# Your assignment
Your copy of the data should match it exactly, except that the pictures are gone.

# Data provided
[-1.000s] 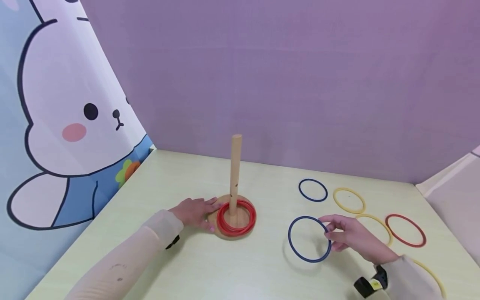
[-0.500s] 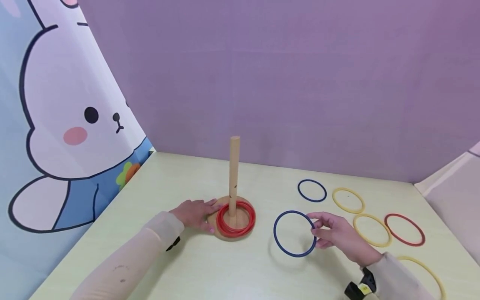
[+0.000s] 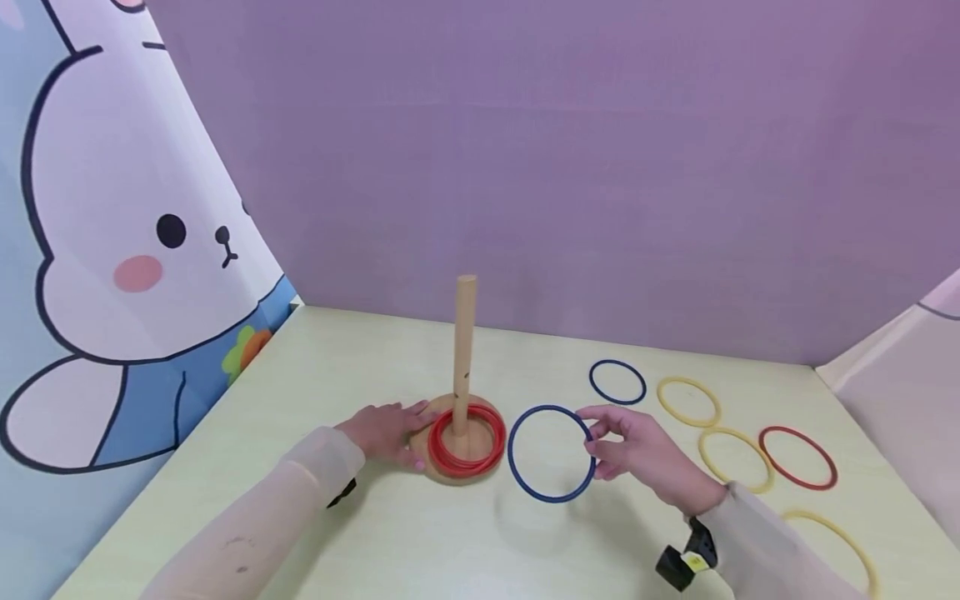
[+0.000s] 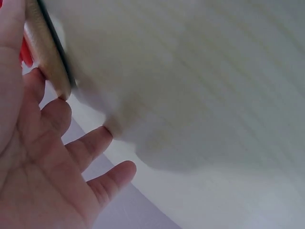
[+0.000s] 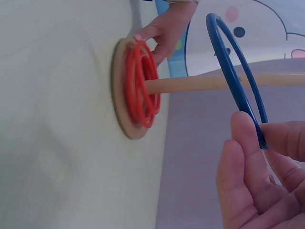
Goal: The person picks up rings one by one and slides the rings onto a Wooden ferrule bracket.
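Note:
My right hand (image 3: 637,450) pinches a thin blue ring (image 3: 551,502) at its right side between thumb and fingers. The ring is raised above the table, its shadow below it, just right of the wooden stand. That stand has a round base (image 3: 420,454) and an upright peg (image 3: 464,350). Several red rings (image 3: 450,467) lie stacked around the peg's foot; in the right wrist view the red rings (image 5: 138,90) sit unevenly on the base. At the base's left edge rests my left hand (image 3: 382,432), fingers fairly straight, fingertips touching the wood (image 4: 50,62) in the left wrist view.
On the right of the table lie another blue ring (image 3: 592,385), several yellow rings (image 3: 660,396) and a red ring (image 3: 835,475). A purple cloth (image 3: 525,167) hangs behind the table. A cloth with a cartoon rabbit (image 3: 105,192) hangs at the left.
My right hand has carried the blue ring leftward and slightly up, toward the peg. My left hand stays at the base's edge.

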### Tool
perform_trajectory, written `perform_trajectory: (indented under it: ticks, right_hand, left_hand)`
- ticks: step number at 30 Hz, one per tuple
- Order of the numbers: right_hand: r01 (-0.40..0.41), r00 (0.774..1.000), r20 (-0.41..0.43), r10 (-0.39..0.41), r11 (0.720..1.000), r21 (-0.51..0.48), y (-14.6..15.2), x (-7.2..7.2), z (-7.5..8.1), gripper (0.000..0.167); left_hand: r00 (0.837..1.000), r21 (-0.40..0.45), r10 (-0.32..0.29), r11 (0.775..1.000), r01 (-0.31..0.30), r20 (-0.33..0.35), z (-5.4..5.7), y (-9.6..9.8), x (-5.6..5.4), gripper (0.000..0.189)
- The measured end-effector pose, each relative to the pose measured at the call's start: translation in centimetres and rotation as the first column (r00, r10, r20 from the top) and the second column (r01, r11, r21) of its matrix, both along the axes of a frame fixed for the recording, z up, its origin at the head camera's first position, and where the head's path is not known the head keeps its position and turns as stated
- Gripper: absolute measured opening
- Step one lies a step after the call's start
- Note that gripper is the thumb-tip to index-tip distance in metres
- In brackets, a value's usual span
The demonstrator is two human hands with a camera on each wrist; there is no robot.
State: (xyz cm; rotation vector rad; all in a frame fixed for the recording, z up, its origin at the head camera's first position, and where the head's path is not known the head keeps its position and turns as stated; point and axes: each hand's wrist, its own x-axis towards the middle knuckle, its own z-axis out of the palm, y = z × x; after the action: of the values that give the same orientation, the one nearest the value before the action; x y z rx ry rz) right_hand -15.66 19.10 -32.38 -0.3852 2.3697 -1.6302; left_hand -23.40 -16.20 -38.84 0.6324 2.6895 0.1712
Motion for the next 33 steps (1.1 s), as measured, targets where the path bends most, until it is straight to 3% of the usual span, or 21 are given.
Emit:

# Exercise response
[-1.000s] 
[-0.500s] 
[+0.000s] 
[+0.000s] 
[+0.000s] 
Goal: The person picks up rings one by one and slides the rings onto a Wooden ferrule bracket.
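Note:
My right hand (image 3: 637,450) pinches a thin blue ring (image 3: 551,502) at its right side between thumb and fingers. The ring is raised above the table, its shadow below it, just right of the wooden stand. That stand has a round base (image 3: 420,454) and an upright peg (image 3: 464,350). Several red rings (image 3: 450,467) lie stacked around the peg's foot; in the right wrist view the red rings (image 5: 138,90) sit unevenly on the base. At the base's left edge rests my left hand (image 3: 382,432), fingers fairly straight, fingertips touching the wood (image 4: 50,62) in the left wrist view.
On the right of the table lie another blue ring (image 3: 592,385), several yellow rings (image 3: 660,396) and a red ring (image 3: 835,475). A purple cloth (image 3: 525,167) hangs behind the table. A cloth with a cartoon rabbit (image 3: 105,192) hangs at the left.
My right hand has carried the blue ring leftward and slightly up, toward the peg. My left hand stays at the base's edge.
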
### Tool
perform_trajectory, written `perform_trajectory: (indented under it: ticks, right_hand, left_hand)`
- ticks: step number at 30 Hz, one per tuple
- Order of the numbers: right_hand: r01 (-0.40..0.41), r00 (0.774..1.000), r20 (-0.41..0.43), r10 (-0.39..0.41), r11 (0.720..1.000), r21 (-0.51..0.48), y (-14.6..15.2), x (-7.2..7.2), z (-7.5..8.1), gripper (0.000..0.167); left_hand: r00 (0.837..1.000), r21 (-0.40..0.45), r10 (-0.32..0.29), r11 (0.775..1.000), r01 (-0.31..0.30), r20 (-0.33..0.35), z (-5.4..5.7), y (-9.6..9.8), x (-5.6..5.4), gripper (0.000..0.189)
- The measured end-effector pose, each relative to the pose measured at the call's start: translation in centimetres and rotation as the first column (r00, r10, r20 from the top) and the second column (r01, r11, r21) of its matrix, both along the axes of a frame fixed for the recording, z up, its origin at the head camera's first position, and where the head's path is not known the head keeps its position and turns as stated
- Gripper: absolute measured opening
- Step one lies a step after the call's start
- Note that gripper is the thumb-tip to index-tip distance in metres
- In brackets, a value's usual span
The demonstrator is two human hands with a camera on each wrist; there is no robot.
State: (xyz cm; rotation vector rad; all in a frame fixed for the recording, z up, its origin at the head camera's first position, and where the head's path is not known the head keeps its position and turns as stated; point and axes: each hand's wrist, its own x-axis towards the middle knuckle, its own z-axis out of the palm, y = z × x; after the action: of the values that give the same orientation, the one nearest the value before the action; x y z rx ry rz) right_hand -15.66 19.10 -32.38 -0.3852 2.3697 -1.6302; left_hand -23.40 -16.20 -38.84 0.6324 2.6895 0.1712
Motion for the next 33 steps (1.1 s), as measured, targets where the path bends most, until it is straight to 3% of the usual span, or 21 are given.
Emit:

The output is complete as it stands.